If you don't have a robust knowledge of Java programming, you can still use our UI to test the integrated CNOPs or even add a new one. Visit the following GitHub repository: https://github.com/garcialopez/JMetaBFOP-UI
In the repository, you will find detailed instructions on how to download, configure, and run JMetaBFOP-UI. Additionally, you can explore the code and contribute to the project if you're interested.
Integration of a set of evolutionary and swarm metaheuristics into the JMetaBFOP framework for solving global constrained optimization problems.

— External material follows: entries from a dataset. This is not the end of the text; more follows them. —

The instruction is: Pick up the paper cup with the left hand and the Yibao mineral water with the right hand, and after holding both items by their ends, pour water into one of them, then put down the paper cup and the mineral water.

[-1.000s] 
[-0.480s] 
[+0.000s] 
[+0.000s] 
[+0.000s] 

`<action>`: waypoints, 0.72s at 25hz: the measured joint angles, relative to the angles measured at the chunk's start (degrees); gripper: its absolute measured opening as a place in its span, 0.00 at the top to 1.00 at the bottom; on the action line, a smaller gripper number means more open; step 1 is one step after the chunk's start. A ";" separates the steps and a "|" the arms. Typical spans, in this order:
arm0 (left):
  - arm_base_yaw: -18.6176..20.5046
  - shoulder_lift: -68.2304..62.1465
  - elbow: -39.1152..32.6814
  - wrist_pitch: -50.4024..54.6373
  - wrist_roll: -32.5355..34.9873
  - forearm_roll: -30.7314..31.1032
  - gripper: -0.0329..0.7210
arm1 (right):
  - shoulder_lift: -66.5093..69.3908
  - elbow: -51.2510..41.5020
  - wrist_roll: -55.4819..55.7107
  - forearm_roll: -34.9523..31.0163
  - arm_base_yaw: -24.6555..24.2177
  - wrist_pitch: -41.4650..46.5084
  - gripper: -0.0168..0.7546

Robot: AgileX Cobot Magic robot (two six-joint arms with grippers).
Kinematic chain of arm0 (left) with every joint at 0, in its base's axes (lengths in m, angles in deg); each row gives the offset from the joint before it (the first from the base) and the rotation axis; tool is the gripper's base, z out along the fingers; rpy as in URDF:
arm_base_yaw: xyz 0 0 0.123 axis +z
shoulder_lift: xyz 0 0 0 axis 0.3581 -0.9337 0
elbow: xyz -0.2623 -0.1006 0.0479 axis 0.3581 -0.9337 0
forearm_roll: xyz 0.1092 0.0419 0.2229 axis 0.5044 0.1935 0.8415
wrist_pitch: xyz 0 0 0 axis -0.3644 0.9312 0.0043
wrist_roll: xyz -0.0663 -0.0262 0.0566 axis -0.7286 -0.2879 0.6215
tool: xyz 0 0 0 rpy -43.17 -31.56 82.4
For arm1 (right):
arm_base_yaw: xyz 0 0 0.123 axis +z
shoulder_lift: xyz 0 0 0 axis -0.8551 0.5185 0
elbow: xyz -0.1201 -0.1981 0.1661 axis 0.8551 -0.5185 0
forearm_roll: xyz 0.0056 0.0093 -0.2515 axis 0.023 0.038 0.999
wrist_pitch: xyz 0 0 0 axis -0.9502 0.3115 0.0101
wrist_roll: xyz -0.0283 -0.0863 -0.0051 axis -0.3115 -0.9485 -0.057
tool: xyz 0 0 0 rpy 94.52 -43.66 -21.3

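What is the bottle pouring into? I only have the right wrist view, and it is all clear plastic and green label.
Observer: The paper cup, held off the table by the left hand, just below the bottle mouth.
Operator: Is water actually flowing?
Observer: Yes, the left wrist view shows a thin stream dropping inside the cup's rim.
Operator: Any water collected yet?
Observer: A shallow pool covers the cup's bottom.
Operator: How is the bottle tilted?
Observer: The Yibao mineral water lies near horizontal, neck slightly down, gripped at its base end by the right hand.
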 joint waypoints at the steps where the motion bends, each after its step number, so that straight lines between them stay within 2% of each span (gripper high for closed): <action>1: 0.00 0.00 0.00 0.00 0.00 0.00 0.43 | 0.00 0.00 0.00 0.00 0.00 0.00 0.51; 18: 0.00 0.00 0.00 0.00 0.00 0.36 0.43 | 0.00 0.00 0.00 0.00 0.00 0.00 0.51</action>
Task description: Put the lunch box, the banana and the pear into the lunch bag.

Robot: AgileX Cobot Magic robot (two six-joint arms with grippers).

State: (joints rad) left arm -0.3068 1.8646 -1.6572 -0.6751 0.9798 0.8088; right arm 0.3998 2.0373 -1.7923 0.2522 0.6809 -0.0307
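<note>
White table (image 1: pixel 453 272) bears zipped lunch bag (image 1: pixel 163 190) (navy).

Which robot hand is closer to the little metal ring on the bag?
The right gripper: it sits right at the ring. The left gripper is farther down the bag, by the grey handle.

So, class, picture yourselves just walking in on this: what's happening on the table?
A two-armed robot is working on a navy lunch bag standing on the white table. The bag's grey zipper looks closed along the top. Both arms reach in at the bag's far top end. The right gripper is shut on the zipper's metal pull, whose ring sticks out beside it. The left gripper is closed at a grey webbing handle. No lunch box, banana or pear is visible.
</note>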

- Incorporate the successful swim and Successful swim rate metrics to measure the exploration and exploitation of the TS-MBFOA algorithm in future experiments.
- Incorporate the irace tool to automatically search the best TS-MBFOA parameter configuration.
- Integrate modules to validate the objective function and constraints.
- Incorporate Multi-Objective Optimization Problems with constraints into the framework.